Juvenile crime is at a 30-year low in Minnesota

By KBJR News 1

Credit: MGN Online

Juvenile crime is at a 30-year low in Minnesota

March 13, 2014 Updated Mar 15, 2014 at 8:48 PM CDT

St. Paul, MN (NNCNOW.com) --- There is a steady decline of juvenile crime in Minnesota and it is at a 30-year low. The Minnesota Department of Public Safety attributes this drop in crime to new legislation and more funding, as well as shifting economic factors.

"As a whole, juveniles in Minnesota are committing fewer crimes than they did 15 years ago, a welcome trend that we hope continues for years to come," Office of Justice Programs (OJP) director, Raeone Magnuson, said.

A new report highlights multiple factors linked to the rise and fall of juvenile crime in Minnesota and the United States, between 1980 and 2010, including:
-New laws, policies and procedures at the federal and state level.
-Increases in federal and state funding to combat juvenile crime and delinquency.
-Shifting economic factors-poverty, unemployment and the overall strength of the economy.

A report released in September 2013 shows that after a rapid rise in juvenile crime in Minnesota from 1980 into the late 1990s, crime numbers steadily fell to near 30-year lows by 2010:
-1982-1998-the number of juvenile arrests in Minnesota increased from 31,812 to 79,584, an increase of 150 percent.
-1998-2011-the number of arrests declined from 79,584 to 36,192 by 2011, a decrease of 55 percent.

Legislation and Funding:
-1986-1989 - Federal Mandatory Sentencing Minimums established five-year and 10-year prison sentences for certain drug-related offenses.
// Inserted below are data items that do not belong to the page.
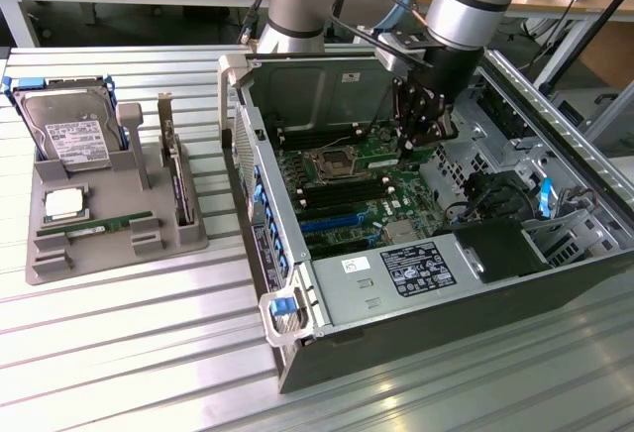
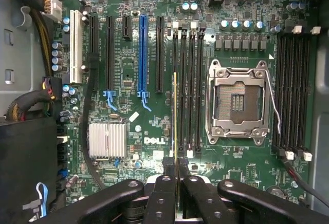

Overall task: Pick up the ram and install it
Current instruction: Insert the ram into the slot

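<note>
Your fingers (image 2: 163, 193) are pinched narrow on the ram (image 2: 176, 131), held edge-on between the pads; in the wrist view it reads as a thin line running out from the gripper (image 2: 176, 183) over the memory slots (image 2: 187, 88) beside the CPU socket (image 2: 238, 98). Its long axis lies parallel to those slots, pointing away from the fingers along the motherboard (image 2: 128, 131). In the exterior view the gripper (image 1: 424, 140) hangs inside the open computer case (image 1: 297, 303), above the board. Risk, as I judge it: the stick sits near a slot, but you cannot tell whether it is centred; a small sideways offset or tilt could land it on a slot wall or latch.
</note>
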`<move>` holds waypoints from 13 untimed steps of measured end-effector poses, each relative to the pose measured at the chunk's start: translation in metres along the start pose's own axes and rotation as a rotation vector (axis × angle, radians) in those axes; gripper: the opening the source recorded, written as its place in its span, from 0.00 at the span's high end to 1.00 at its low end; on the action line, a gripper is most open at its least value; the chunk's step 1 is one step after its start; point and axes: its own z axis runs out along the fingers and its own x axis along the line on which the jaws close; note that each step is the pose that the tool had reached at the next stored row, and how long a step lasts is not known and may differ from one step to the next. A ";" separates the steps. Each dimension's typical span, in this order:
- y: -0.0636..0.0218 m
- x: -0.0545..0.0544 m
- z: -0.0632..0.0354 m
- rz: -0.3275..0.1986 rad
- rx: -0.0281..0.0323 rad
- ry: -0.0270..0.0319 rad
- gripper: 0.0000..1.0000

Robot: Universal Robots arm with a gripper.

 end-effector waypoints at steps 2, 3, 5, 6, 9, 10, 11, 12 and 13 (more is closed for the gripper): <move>0.0000 0.000 0.0007 0.000 0.0000 0.0000 0.88; 0.0000 0.000 0.0011 0.000 0.0000 0.0002 0.88; 0.0000 0.000 0.0017 0.000 0.0000 0.0001 0.88; 0.0000 0.000 0.0018 0.000 -0.0001 0.0001 0.88; -0.0001 0.000 0.0031 0.000 0.0000 0.0001 0.88; -0.0001 0.000 0.0034 0.000 0.0000 0.0001 0.88; -0.0001 0.000 0.0038 0.000 -0.0001 0.0001 0.88; -0.0001 0.000 0.0042 0.000 -0.0001 0.0001 0.88; -0.0001 0.000 0.0046 0.000 0.0000 0.0001 0.88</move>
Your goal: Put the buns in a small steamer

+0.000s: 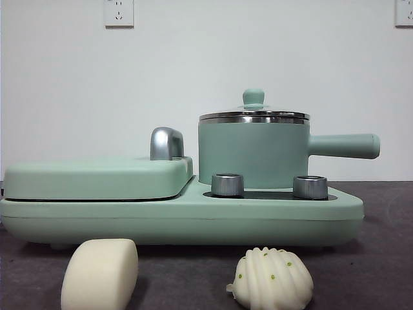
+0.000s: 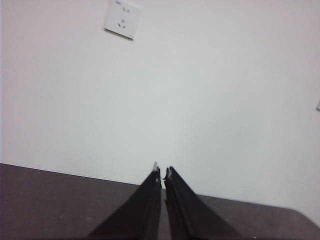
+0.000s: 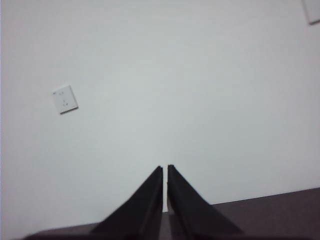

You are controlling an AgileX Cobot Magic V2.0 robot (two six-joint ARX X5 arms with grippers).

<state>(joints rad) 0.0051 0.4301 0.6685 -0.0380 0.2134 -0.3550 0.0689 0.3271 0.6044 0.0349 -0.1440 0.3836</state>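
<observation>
In the front view a smooth off-white bun (image 1: 100, 273) lies on the dark table at the near left. A pleated bun with green specks (image 1: 271, 279) lies at the near right. Behind them the small steamer (image 1: 253, 152), a mint-green pot with a steel rim and a long side handle pointing right, stands on the right half of a mint-green cooker base (image 1: 181, 216). Its glass lid with a green knob (image 1: 253, 98) is on. My left gripper (image 2: 162, 172) and my right gripper (image 3: 165, 169) are shut and empty, facing the white wall. Neither shows in the front view.
A flat mint-green lidded griddle (image 1: 97, 179) with a silver handle (image 1: 166, 143) takes the left half of the base. Two silver dials (image 1: 227, 185) sit on the front of the base. The white wall behind carries sockets (image 1: 119, 12).
</observation>
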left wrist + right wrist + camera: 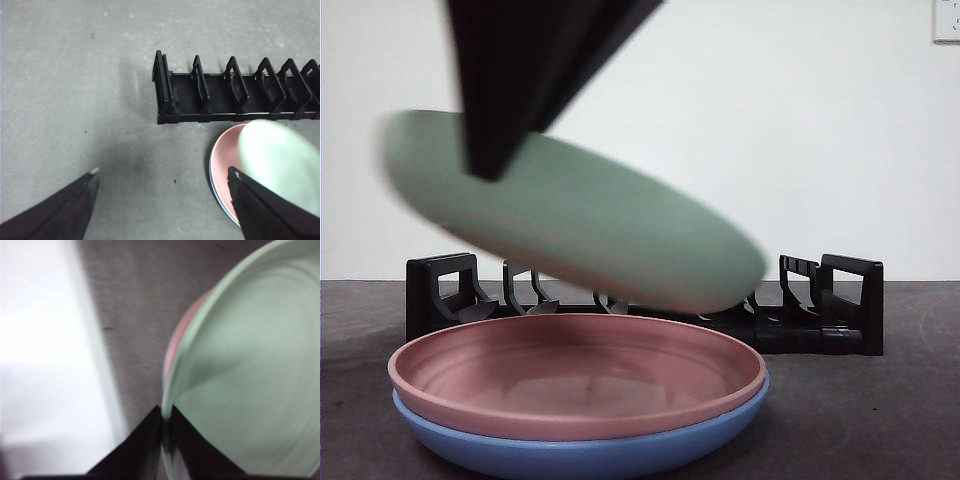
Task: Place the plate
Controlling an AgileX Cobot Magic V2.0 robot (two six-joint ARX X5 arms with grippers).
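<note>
A pale green plate (570, 215) hangs tilted and blurred above the stack, its left rim pinched by my right gripper (495, 150). In the right wrist view the jaws of the right gripper (166, 412) close on the green plate's (250, 380) rim. Below it a pink plate (570, 375) lies on a blue plate (580, 455). My left gripper (162, 180) is open over bare table, beside the pink plate (225, 155) and the green plate (280, 160).
A black dish rack (820, 300) with upright slots stands behind the plates, also seen as the rack (235, 95) from the left wrist. The dark grey table (75, 90) stretches to the side. A white wall is behind.
</note>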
The incarceration of adults contributed to youth moving into more violent criminal roles.
-1986, 1988 - U.S. Congress passed the Anti-Drug Abuse Act, which provides grants to states for the prevention of drug-related crime.

-1980s - Challenging economic conditions included inflation as high as 13.6 percent, prime interest rates as high as 18.9 percent and variable U.S. gross domestic product.
-1980s to mid-1990s - U.S. unemployment reached historically high rates (6 to 10 percent); 12 to 15 percent of the U.S. population dipped below the poverty threshold. Unemployment and poverty levels for children and communities of color were especially high.